* _Problem to solve_: Copy, word for word, each line of the data below from the first through the line containing "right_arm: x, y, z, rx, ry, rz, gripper", and stop there.

:::::

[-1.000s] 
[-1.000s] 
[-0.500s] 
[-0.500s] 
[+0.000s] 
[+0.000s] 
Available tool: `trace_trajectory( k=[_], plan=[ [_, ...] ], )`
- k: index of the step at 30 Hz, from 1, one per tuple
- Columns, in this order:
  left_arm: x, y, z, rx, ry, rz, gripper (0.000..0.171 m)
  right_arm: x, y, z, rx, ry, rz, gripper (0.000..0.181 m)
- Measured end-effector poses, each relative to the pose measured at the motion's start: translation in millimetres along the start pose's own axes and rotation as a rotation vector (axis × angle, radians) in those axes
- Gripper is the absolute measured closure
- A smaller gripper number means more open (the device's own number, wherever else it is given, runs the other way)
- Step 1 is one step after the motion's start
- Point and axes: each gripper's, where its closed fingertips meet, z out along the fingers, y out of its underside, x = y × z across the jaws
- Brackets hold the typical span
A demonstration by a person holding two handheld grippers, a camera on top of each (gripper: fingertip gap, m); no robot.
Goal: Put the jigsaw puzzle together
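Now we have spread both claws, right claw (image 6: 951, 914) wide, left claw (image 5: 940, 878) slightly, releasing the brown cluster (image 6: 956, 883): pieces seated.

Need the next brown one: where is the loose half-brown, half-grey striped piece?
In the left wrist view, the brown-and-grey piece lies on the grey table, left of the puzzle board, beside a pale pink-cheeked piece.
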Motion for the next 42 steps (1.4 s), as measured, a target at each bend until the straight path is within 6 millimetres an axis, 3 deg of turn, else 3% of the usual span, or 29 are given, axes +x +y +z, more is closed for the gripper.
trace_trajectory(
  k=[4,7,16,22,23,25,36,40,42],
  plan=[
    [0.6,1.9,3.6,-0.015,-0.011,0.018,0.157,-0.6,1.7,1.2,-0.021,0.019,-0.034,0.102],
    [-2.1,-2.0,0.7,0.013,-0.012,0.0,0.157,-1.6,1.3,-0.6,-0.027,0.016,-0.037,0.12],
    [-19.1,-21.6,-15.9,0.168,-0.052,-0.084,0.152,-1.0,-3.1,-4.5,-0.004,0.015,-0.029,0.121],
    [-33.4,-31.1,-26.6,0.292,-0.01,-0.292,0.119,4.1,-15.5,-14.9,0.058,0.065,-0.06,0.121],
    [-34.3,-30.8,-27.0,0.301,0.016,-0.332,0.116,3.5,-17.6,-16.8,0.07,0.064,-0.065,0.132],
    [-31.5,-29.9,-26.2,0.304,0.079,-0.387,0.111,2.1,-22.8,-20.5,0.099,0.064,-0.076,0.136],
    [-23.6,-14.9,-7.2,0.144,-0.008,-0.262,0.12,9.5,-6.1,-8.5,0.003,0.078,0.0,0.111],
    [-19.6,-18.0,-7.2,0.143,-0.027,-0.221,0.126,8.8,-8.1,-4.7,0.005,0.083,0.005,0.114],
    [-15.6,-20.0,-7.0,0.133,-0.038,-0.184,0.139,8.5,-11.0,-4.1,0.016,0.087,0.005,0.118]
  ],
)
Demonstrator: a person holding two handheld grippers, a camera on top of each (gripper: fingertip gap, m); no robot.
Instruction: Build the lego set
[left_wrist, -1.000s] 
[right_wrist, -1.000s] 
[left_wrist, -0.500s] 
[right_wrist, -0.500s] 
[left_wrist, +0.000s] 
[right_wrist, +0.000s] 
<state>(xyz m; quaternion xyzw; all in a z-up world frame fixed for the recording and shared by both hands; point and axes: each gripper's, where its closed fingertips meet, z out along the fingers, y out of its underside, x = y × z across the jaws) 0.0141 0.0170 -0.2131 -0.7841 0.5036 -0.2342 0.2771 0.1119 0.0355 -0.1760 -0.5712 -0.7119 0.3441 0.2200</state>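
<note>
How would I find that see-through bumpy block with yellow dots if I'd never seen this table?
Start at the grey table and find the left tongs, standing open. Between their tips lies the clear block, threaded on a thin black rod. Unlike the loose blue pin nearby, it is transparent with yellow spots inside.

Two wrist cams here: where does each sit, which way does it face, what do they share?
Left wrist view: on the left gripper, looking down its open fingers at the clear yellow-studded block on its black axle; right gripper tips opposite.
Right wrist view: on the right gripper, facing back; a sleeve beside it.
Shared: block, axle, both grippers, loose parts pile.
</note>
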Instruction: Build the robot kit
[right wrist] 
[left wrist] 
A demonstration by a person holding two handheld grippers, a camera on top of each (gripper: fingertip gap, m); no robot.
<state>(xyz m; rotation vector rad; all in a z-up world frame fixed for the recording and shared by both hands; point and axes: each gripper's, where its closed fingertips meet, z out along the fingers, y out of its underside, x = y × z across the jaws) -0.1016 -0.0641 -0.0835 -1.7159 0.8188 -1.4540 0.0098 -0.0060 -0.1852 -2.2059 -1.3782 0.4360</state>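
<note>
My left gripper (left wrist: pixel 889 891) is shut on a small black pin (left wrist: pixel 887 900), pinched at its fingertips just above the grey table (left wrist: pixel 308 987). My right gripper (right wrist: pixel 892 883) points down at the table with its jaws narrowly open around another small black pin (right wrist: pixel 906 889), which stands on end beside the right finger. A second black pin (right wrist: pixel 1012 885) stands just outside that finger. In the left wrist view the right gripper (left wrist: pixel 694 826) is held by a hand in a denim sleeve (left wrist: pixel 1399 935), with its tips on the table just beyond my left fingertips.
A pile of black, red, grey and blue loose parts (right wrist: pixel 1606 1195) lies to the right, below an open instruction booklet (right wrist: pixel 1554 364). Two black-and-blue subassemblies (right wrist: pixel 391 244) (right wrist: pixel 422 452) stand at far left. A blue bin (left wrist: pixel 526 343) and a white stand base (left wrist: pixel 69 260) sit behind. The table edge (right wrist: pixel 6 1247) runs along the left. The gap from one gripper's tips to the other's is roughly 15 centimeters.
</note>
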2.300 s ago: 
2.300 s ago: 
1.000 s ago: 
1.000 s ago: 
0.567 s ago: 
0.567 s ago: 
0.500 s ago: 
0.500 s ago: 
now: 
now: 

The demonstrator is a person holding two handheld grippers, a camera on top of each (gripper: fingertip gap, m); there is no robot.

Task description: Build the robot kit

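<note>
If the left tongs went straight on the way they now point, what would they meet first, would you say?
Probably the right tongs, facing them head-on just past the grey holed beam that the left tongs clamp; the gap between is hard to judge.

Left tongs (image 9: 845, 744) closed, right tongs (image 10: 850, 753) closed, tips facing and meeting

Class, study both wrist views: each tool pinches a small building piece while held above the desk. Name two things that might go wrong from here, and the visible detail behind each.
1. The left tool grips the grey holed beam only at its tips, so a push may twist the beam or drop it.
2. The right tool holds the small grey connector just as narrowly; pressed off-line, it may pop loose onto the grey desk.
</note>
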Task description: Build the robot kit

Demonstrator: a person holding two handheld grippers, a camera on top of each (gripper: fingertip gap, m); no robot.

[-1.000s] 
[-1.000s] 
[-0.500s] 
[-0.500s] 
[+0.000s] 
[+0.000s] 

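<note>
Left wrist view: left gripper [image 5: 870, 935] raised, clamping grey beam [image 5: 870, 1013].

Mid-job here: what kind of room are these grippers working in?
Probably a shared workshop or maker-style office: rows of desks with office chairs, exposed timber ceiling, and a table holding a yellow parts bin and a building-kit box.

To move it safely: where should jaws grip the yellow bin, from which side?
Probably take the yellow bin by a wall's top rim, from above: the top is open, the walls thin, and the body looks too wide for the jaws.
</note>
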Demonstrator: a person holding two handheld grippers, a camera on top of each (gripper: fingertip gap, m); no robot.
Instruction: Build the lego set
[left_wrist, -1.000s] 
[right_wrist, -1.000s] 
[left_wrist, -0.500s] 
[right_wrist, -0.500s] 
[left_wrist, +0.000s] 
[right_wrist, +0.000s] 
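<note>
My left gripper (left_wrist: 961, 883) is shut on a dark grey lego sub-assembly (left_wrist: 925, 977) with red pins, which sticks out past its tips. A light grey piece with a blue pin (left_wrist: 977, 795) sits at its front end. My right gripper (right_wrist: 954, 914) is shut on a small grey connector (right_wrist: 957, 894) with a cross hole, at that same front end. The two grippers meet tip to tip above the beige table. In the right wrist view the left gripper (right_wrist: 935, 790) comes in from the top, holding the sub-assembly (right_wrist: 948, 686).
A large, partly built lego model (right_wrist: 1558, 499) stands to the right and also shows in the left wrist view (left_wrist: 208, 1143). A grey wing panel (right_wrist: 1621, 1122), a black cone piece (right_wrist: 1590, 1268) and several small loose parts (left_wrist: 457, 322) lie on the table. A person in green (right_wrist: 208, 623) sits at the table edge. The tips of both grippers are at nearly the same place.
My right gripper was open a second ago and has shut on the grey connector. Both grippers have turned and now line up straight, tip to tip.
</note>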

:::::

* _Output for this task_:
[-1.000s] 
[-1.000s] 
[-0.500s] 
[-0.500s] 
[+0.000s] 
[+0.000s] 
Available tool: `trace_trajectory( k=[_], plan=[ [_, ...] ], )`
- k: index of the step at 30 Hz, from 1, one per tuple
- Columns, in this order:
  left_arm: x, y, z, rx, ry, rz, gripper (0.000..0.171 m)
  right_arm: x, y, z, rx, ry, rz, gripper (0.000..0.181 m)

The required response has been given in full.